Confocal images of 3^rd instar eye imaginal discs from wildtype control (GMR-Gal4) (A and C) and animals with GMR-Gal4-meidated co-overexpression of Co-Sd and Co-Yki (GMR>CoSd+CoYki) (B and D). Arrowheads mark the position of the morphogenetic furrow (MF), and all eye discs are oriented anterior to the left. (A–B) eye imaginal discs showing Diap1 immunostaining (red). Note the elevated Diap1 expression posterior to the MF in GMR>CoSd+CoYki eye discs (compare B to A). (C–D) eye imaginal discs showing Ex immunostaining (red). Note the elevated Ex expression posterior to the MF in GMR>CoSd+CoYki eye discs (compare D to C).

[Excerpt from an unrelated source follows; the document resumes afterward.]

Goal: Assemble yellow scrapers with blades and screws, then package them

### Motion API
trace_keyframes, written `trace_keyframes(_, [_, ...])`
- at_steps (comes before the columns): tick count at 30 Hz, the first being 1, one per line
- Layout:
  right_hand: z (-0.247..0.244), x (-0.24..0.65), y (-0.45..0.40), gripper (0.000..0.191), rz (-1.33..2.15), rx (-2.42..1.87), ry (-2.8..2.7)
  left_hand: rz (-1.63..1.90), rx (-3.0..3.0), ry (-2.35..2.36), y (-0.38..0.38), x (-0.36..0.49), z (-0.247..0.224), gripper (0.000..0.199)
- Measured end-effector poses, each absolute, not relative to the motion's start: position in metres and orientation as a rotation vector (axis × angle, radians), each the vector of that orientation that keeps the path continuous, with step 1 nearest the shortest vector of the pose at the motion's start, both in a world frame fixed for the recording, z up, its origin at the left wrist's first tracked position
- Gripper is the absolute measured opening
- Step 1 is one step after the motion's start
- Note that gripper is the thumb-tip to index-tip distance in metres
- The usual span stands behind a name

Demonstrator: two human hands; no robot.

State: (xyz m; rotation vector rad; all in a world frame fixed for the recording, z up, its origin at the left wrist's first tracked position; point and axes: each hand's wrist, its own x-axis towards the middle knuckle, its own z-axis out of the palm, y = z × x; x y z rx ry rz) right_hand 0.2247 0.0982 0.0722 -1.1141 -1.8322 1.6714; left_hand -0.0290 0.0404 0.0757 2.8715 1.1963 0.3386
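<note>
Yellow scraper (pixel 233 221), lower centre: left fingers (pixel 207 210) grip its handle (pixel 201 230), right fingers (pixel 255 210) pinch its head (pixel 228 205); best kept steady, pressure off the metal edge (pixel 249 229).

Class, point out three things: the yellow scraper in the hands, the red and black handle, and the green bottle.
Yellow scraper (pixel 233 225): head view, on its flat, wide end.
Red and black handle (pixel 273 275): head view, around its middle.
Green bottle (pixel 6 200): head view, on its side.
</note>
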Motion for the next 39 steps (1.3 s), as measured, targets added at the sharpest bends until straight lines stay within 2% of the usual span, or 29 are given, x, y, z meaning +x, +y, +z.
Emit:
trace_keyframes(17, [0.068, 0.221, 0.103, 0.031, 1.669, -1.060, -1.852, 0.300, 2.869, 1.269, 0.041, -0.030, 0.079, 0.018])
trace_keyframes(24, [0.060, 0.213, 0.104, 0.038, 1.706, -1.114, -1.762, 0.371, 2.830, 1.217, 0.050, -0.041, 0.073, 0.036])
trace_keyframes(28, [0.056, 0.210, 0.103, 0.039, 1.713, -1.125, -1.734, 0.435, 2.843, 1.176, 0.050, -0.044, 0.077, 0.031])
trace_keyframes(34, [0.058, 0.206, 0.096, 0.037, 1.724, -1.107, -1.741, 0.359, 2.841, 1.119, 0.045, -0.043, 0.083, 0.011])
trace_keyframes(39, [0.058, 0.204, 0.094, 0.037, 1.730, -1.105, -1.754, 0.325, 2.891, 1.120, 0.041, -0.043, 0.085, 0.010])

Figure 4. The unicellular amoeboid Capsaspora owczarzaki contains an active Hippo kinase cascade leading from Hpo to Yki phosphorylation

(A) Physical association between Co-Sd and Co-Yki. S2R+ cell lysates expressing the indicated constructs were immunoprecipitated (IP) and probed with the indicated antibodies. HA-CoYki was detected in FLAG-IP in the presence (lane 2), but not the absence (lane 1), of FLAG-CoSd. (B) Co-Hpo antagonized Co-Sd/Co-Yki-mediated activation of an HRE-luciferase reporter in S2R+ cells. S2R+ cells were transfected with HRE-luciferase reporter along with the indicated expression constructs for Co-Sd, Co-Yki and Co-Hpo. Luciferase activity was quantified in triplicates and plotted. Note the activation of the HRE-luciferase reporter by Co-Sd/Co-Yki, and the inhibition of Co-Sd/Co-Yki-stimulated HRE-luciferase activity by Co-Hpo. (C) Co-Hpo induced Co-Yki phosphorylation in cultured Drosophila cells. S2R+ cell lysates expressing HA-CoYki together with the indicated constructs were probed with HA antibody. Note the mobility shift of HA-CoYki induced by Co-Hpo (retarded band indicated by white circle), and the supershift induced by Co-Hpo plus DmWts (supershifted band indicated by black circle). (D) Co-Hpo stimulated Dm-Wts and Dm-Yki phosphorylation in cultured Drosophila cells. S2R+ cells expressing HA-DmWts (top two gels) or HA-DmYki (lower two gels) in combination with Co-Hpo or Dm-Hpo were probed with P-Wts-T1077 or P-Yki-S168, respectively. Note that both Co-Hpo and Dm-Hpo resulted in increased levels of P-DmWts-T1077 or P-DmYki-S168 (compare lanes 2 and 3 with lane 1 in both gels). (E–F) Growth-suppressing activity of Co-Hpo in Drosophila. Side views of adult heads of control (GMR-Gal4/+) (E) and flies that overexpressed Co-Hpo in the eye (GMR-Gal4/UAS-CoHpo) (F). Note the reduced eye size of GMR>CoHpo flies (compare F to E). (G) Overexpression of Co-Hpo stimulated phosphorylation of endogenous Yki in Drosophila. Protein extracts from control (GMR-Gal4) or GMR>CoHpo adult heads were probed with antibodies against endogenous DmYki and P-DmYki-S168. Note the increase in P-DmYki signal in GMR>CoHpo adult head extracts (compare lane 2 to lane 1).